Assigned task » Return the records from the first line through the line containing "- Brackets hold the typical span", and leave out the pictures.

:: Input data ::

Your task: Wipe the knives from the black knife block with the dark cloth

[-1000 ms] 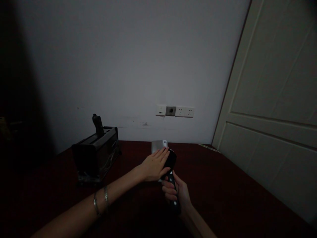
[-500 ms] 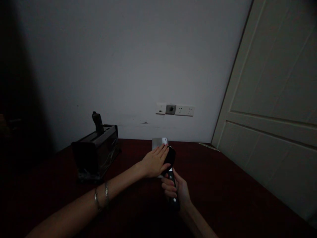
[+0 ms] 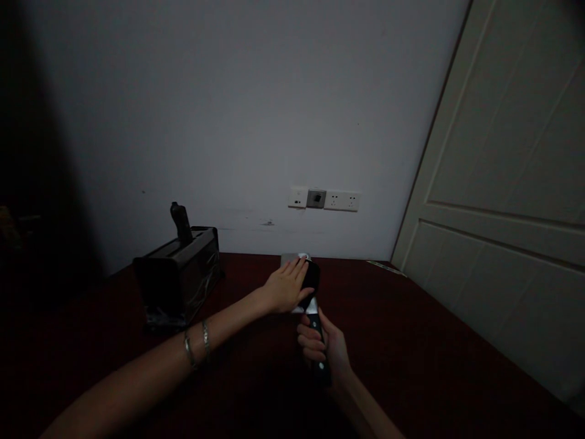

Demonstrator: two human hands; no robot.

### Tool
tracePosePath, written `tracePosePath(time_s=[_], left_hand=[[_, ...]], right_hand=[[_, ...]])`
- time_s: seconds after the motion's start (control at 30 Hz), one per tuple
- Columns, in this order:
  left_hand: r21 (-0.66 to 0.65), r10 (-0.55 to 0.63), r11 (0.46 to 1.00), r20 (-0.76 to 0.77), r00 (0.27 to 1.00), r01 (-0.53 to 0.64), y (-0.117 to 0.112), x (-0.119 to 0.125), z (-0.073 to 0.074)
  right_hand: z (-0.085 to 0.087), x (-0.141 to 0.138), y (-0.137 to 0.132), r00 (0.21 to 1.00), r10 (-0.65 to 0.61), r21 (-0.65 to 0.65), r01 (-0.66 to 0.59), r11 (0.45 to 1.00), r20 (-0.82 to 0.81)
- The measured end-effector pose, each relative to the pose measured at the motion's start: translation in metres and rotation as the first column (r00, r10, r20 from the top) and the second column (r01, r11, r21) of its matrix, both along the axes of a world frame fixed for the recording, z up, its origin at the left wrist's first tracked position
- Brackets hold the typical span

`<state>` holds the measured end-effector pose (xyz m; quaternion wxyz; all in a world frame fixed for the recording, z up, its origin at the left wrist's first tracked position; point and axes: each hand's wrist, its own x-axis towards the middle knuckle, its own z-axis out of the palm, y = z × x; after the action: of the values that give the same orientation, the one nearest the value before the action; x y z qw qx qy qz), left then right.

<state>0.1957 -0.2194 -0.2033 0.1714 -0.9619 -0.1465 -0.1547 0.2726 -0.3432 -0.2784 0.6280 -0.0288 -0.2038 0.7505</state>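
Observation:
My right hand (image 3: pixel 329 341) is closed around the black riveted handle (image 3: pixel 315 323) of a cleaver. The cleaver's wide silver blade (image 3: pixel 290 260) points away from me, low over the dark red table. Across the blade lies my left hand (image 3: pixel 287 285), palm down, fingers stretched out and thumb spread towards the handle. A dark, rounded shape (image 3: pixel 313 277) shows on the blade beside the left fingers; whether it is a thing under the palm or a reflection, I cannot tell. The left hand covers much of the blade.
A black knife block-like holder (image 3: pixel 178 268) stands to the left, with one black handle (image 3: pixel 181 222) sticking up. The table (image 3: pixel 388 341) meets a pale wall with sockets (image 3: pixel 342 201). A panelled white door (image 3: pixel 493 183) borders the right side.
My left hand has slid slightly away from me along the blade, and the dark shape has shifted with it. More silver shows near the handle. My right hand keeps its grip.

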Motion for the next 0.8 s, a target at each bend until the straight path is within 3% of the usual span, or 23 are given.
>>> tracePosePath(time_s=[0.13,0.3,0.4,0.57,0.67,0.8], left_hand=[[-0.032,0.103,0.994,0.010,0.995,-0.103,0.015,0.006,0.004],[0.019,-0.017,1.000,0.027,0.999,0.016,-0.013,-0.002,-0.005],[0.041,-0.060,0.997,0.024,0.998,0.059,-0.020,-0.007,-0.002],[-0.008,0.077,0.997,0.040,0.996,-0.077,0.009,0.002,0.012],[-0.053,0.139,0.989,0.021,0.990,-0.137,0.015,0.008,0.011],[-0.034,0.048,0.998,0.026,0.999,-0.047,-0.005,0.008,0.001]], right_hand=[[0.000,-0.002,-0.001,1.000,0.000,-0.018,0.000,1.000,0.001],[0.001,0.001,0.000,0.999,-0.015,0.010,0.015,1.000,0.036],[0.002,0.001,-0.001,0.998,-0.022,0.031,0.020,0.999,0.058],[0.002,-0.005,-0.001,0.996,0.019,0.038,-0.022,0.999,0.084],[0.000,-0.005,-0.001,0.995,0.016,0.026,-0.019,0.999,0.101],[0.001,-0.001,0.000,0.994,-0.027,0.003,0.027,1.000,0.108]])
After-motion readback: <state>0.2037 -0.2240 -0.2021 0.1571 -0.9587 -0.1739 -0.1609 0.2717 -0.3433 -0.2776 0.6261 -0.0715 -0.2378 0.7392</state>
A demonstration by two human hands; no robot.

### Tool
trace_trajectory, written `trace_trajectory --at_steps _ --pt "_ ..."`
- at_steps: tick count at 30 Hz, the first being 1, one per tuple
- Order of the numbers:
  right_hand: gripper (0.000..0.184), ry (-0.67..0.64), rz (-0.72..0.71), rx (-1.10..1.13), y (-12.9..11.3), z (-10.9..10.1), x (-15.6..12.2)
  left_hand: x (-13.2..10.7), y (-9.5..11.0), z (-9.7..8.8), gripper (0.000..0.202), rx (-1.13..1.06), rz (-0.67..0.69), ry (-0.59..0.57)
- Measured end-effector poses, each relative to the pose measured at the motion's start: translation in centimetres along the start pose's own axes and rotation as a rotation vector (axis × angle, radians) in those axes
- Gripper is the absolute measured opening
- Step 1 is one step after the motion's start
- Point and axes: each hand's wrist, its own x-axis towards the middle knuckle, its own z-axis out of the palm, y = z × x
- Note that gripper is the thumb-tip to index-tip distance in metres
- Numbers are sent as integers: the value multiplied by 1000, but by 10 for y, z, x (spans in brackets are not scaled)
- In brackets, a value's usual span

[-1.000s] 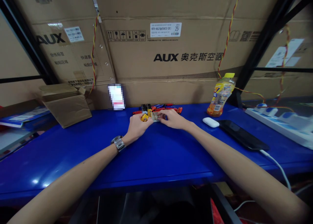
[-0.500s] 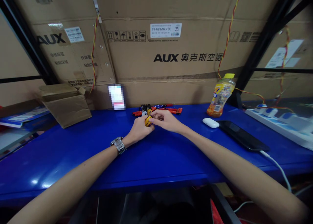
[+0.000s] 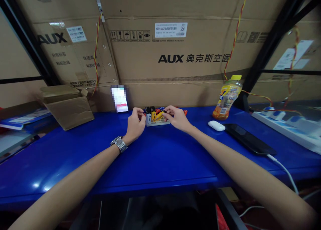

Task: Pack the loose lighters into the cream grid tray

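Note:
A pale tray with slots (image 3: 158,123) stands on the blue table, holding white lighters (image 3: 148,118) and yellow lighters (image 3: 153,117) with black tops, upright at its left end. My right hand (image 3: 179,119) is at the tray's right part, thumb and fingers pinched at the end of a tilted yellow lighter (image 3: 159,116). Close by the tray's left end is my left hand (image 3: 136,123), its fingers curled together; what they hold, if anything, is hidden. Red and blue sticks (image 3: 160,109) lie behind the tray, partly covered.
A lit phone (image 3: 119,98) leans on the cardboard behind. At left stands an open cardboard box (image 3: 69,107). To the right are a drink bottle (image 3: 227,97), a white earbud case (image 3: 216,126), a black phone on a cable (image 3: 248,139) and a power strip (image 3: 288,128).
My hands, together around a yellow lighter before, have moved apart. The left went to the tray's left side and the right moved right with a yellow lighter. The tray is now uncovered.

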Motion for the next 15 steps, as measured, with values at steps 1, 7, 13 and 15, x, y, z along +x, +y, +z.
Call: trace_trajectory --at_steps 1,7,13,15 --pt "26 -36 -6 -36 0 3 -1 1 -1 -1 13 27 -10 -1" --pt "23 -164 -104 -207 -6 17 -4 9 -14 -1 10 156 -10 -79" --pt "29 -206 -230 -328 -12 14 -4 16 -34 -2 18 441 141 -184" --pt "32 -217 -266 -413 -13 13 -5 16 -38 -3 24 516 172 -252"
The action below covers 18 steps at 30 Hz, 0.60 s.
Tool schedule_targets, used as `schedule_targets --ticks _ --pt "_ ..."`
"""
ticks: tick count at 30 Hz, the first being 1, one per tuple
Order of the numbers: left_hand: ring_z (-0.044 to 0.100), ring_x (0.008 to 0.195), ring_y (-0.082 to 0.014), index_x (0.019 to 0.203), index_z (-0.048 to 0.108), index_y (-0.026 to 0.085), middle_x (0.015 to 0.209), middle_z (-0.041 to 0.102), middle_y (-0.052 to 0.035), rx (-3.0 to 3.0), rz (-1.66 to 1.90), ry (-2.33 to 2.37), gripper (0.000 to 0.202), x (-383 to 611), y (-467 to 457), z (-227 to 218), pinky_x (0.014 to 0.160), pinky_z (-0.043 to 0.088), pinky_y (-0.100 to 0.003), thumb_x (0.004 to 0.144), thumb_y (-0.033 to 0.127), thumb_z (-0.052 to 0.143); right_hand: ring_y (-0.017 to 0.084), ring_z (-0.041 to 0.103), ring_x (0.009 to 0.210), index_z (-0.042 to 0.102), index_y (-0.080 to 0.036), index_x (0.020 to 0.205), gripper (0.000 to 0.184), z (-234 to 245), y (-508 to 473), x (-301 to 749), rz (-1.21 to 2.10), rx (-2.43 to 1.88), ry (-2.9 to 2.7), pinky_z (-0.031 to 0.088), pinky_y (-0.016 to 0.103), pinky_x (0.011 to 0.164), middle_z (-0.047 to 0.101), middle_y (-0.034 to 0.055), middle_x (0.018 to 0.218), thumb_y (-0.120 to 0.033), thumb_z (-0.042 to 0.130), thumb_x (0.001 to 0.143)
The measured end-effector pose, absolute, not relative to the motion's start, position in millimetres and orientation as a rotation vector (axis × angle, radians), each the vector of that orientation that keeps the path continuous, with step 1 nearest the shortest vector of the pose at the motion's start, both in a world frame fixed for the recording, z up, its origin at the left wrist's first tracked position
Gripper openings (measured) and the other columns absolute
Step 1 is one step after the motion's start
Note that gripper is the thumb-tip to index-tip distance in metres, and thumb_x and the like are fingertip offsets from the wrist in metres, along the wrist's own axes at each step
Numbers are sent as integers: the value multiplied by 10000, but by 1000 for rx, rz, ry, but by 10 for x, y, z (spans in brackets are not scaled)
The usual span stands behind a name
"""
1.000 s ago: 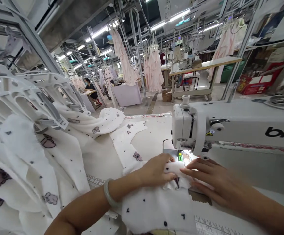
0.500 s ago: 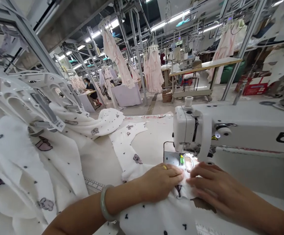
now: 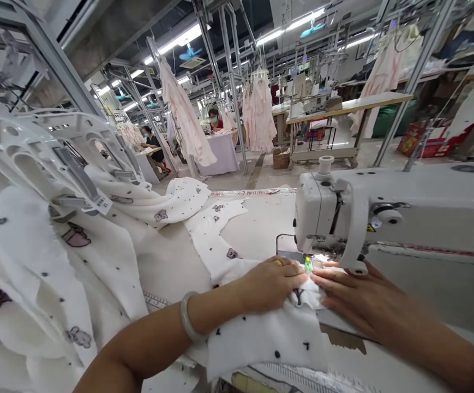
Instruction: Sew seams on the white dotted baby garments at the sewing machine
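Observation:
White fabric with small dark marks and animal prints (image 3: 265, 341) lies on the sewing table, its edge at the needle area of a white sewing machine (image 3: 433, 218). My left hand (image 3: 271, 285) presses and grips the fabric just left of the green-and-yellow presser foot (image 3: 308, 265), fingers together and partly curled. On the other side of the foot, my right hand (image 3: 363, 299) lies flat with its fingers stretched out over the fabric edge. Some of those fingertips are hidden behind the machine's white curved lever (image 3: 355, 224).
White plastic hangers (image 3: 11, 144) with more printed cut pieces (image 3: 106, 262) crowd the left side. A measuring tape strip (image 3: 289, 374) runs along the table's near edge. Farther off stand metal posts, hanging pink garments (image 3: 258, 112), another worktable (image 3: 351, 108) and two people.
My right hand has flattened and slid forward beside the presser foot, its fingers straighter. The fabric has shifted slightly, showing more of the table's near edge. The view has moved a little.

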<state>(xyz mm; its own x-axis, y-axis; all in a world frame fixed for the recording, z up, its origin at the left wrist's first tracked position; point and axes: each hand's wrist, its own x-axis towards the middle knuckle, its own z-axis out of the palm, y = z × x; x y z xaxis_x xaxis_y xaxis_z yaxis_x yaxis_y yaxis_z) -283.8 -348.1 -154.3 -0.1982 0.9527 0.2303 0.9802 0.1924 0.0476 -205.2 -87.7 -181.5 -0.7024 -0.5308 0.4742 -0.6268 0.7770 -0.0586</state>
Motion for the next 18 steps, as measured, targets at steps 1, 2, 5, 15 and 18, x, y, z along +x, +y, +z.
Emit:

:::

Written answer »
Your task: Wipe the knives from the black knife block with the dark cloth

[-1000 ms] 
[-500 ms] 
[+0 ms] 

Demonstrator: two human hands; no robot.

### Tool
tracePosePath, written `tracePosePath(time_s=[_], left_hand=[[_, ...]], right_hand=[[_, ...]])`
- time_s: seconds after the motion's start (control at 30 Hz), one per tuple
- Columns, in this order:
  left_hand: r21 (-0.66 to 0.65), r10 (-0.55 to 0.63), r11 (0.46 to 1.00), r20 (-0.76 to 0.77), r00 (0.27 to 1.00), r01 (-0.53 to 0.64), y (-0.117 to 0.112), x (-0.119 to 0.125), z (-0.073 to 0.074)
  right_hand: z (-0.085 to 0.087), x (-0.141 to 0.138), y (-0.137 to 0.132), r00 (0.21 to 1.00), r10 (-0.65 to 0.61), r21 (-0.65 to 0.65), r01 (-0.66 to 0.59), r11 (0.45 to 1.00), r20 (-0.82 to 0.81)
- The measured end-effector pose, each relative to the pose measured at the motion's start: translation in metres and rotation as the first column (r00, r10, r20 from the top) and the second column (r01, r11, r21) of its matrix, both along the axes of a world frame fixed for the recording, z up, its origin at the left wrist's first tracked position
- Brackets hold the typical span

No additional output is required.